__Material provided__:
+---+

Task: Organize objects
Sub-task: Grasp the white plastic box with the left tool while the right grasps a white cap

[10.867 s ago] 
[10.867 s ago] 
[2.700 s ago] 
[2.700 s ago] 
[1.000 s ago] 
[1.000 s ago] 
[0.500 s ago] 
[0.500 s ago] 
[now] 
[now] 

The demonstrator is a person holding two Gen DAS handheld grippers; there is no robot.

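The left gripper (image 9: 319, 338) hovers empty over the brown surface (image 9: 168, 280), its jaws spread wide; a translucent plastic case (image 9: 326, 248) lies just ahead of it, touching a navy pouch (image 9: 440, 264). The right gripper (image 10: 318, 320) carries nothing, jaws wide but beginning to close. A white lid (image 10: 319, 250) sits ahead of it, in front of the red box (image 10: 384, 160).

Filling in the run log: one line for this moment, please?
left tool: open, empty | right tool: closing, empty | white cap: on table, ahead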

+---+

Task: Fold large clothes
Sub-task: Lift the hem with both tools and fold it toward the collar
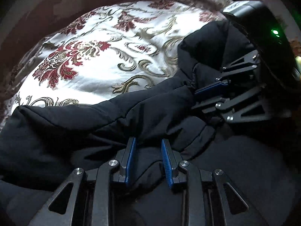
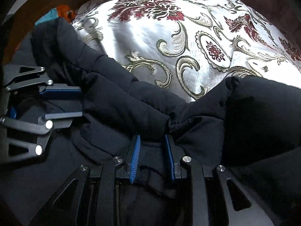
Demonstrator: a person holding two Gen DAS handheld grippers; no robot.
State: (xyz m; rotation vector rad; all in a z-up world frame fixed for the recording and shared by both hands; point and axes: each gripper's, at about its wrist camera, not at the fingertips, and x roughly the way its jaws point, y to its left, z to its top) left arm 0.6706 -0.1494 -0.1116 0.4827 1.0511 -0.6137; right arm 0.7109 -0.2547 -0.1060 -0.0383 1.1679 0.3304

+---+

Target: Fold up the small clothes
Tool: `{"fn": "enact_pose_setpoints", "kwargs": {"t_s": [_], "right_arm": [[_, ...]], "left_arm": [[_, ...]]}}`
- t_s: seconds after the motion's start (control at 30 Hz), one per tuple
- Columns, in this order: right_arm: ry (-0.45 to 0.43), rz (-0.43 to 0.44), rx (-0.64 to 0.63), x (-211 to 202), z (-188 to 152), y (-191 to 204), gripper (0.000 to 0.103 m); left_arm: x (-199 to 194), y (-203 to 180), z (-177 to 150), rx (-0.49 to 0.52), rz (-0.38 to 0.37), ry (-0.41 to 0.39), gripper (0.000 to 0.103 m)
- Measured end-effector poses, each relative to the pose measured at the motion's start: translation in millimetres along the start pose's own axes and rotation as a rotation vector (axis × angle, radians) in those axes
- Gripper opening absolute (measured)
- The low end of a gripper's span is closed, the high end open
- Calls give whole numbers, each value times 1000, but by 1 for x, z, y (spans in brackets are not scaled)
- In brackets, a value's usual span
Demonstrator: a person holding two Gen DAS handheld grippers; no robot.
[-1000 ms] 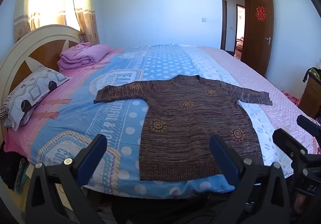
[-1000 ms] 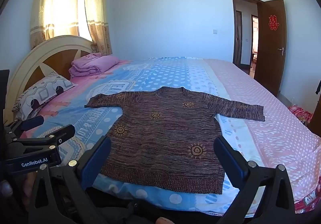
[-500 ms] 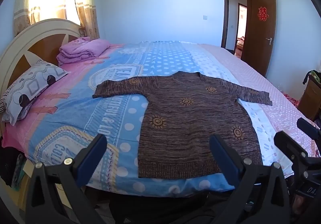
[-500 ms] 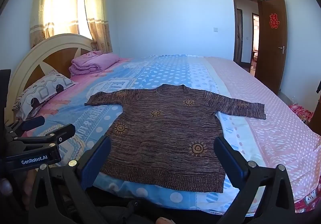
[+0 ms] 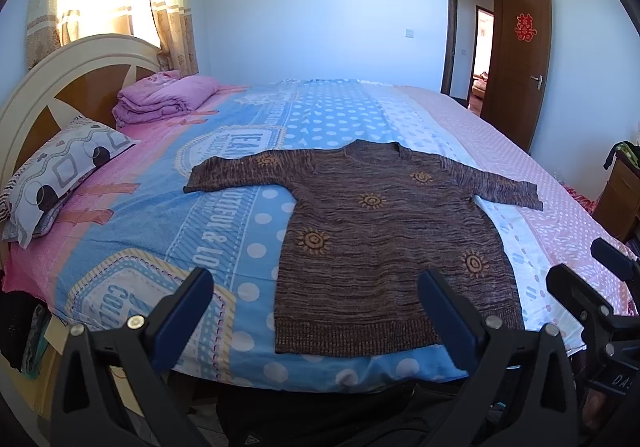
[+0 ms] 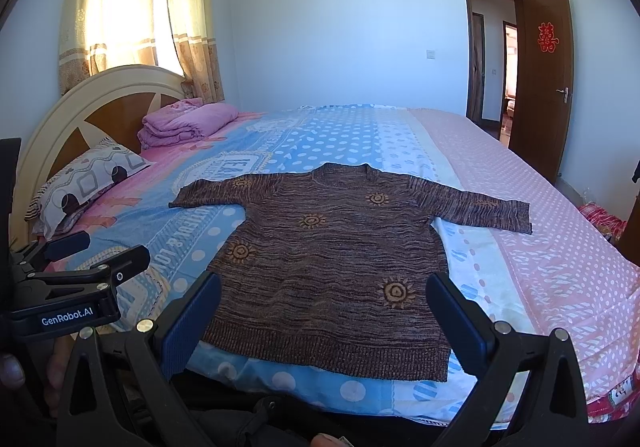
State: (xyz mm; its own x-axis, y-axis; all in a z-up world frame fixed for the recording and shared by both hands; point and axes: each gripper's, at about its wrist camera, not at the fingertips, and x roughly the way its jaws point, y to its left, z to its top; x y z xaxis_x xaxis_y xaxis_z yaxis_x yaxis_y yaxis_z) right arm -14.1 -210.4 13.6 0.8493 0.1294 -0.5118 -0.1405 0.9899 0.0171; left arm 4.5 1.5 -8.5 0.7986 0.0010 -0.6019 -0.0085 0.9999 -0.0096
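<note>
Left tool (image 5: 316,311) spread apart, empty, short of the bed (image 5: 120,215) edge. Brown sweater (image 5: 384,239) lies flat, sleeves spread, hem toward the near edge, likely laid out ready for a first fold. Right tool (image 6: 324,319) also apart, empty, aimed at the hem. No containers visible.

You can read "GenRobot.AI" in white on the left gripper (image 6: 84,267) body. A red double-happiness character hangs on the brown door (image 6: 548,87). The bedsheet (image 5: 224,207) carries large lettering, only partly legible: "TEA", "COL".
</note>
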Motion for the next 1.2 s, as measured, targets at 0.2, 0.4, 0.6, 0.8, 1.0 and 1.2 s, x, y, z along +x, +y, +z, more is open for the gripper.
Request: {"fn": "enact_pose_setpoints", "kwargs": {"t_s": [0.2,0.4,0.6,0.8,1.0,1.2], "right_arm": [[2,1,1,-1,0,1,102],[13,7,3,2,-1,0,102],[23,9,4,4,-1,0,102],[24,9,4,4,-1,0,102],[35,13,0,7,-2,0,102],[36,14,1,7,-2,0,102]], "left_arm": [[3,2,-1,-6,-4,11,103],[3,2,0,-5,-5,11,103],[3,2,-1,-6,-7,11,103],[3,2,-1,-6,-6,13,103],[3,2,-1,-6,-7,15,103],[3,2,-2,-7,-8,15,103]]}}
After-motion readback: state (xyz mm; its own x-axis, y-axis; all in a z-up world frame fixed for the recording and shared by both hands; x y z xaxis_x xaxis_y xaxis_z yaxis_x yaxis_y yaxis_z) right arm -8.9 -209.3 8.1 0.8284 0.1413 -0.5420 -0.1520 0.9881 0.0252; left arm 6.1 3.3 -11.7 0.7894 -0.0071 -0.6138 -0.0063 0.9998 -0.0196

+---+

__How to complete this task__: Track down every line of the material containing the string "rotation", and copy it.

__Task output__:
State: (xyz m; rotation vector rad; all in a z-up world frame fixed for the recording and shared by both hands; point and axes: each gripper's, at about its wrist camera, not at the fingertips, and x roughly the way its jaws point, y to its left, z to its top) left arm 0.6706 -0.1494 -0.1116 0.4827 1.0511 -0.6137; right arm 0.7109 -0.2547 -0.1060 -0.0383 1.1679 0.3304
- Measured end-effector poses, each relative to the pose measured at the motion's start: translation in millimetres along the start pose's own axes and rotation as a rotation vector (axis × angle, radians) in those axes

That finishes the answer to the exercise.